-- Opening Marker --
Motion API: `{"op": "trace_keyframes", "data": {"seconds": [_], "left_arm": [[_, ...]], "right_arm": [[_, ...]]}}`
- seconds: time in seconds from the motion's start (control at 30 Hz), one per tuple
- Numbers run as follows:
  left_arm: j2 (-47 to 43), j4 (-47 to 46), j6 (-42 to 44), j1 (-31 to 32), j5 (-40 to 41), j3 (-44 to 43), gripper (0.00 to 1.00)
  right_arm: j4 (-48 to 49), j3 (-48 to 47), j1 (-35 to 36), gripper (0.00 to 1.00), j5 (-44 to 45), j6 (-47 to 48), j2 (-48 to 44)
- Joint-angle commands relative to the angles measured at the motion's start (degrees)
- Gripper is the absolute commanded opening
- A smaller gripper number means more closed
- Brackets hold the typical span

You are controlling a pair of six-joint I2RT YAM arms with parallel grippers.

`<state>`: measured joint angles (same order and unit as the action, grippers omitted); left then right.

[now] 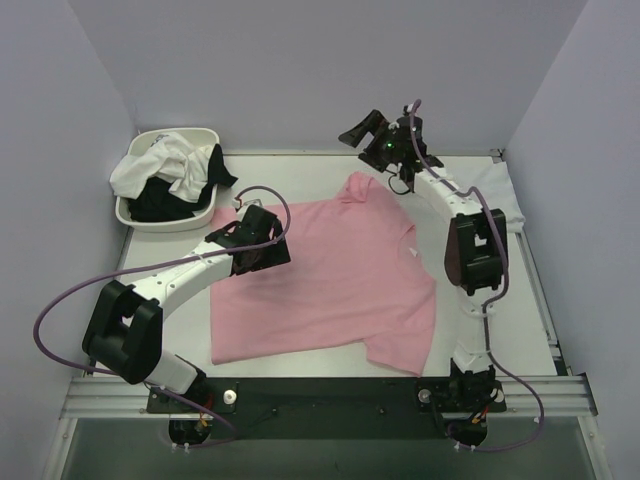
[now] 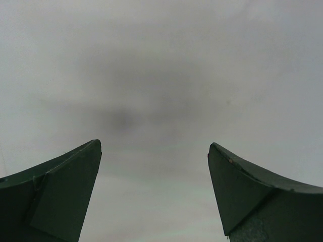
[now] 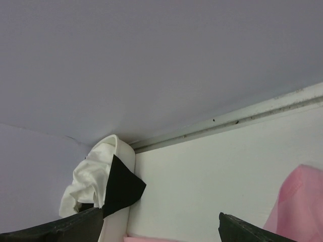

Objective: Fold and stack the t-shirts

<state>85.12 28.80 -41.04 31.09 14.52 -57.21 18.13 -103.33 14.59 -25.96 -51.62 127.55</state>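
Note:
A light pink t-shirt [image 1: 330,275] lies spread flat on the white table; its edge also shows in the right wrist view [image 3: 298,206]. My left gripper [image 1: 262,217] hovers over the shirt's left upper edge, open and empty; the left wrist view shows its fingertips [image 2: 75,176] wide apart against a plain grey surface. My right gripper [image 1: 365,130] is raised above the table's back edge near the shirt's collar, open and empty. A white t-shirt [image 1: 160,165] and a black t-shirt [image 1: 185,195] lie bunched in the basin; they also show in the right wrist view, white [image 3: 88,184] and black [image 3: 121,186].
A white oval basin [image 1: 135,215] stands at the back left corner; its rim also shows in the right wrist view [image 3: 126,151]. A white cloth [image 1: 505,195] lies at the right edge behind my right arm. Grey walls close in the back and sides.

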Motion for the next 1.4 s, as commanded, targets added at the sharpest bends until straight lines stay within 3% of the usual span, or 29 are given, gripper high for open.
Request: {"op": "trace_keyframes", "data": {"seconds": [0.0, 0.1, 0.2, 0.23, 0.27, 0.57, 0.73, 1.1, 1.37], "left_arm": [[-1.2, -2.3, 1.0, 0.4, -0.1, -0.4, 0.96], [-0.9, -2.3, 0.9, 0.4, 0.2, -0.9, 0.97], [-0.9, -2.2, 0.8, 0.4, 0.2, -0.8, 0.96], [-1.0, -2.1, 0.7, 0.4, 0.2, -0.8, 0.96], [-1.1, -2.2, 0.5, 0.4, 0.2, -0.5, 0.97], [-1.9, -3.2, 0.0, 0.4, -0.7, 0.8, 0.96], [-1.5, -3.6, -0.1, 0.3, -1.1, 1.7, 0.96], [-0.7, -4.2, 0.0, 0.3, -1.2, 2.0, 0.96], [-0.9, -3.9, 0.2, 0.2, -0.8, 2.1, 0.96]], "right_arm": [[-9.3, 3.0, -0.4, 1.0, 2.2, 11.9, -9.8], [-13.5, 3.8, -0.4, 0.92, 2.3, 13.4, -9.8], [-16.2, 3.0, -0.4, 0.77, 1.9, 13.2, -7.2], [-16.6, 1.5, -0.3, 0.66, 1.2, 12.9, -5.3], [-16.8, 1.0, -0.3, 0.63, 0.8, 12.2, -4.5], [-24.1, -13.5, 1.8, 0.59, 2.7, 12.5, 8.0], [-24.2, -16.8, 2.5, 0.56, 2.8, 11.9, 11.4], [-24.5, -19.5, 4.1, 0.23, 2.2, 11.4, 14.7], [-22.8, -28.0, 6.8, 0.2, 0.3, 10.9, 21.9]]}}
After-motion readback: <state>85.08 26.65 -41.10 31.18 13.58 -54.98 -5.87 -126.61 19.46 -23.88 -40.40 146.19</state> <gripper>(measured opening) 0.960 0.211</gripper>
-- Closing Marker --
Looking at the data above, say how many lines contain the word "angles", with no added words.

2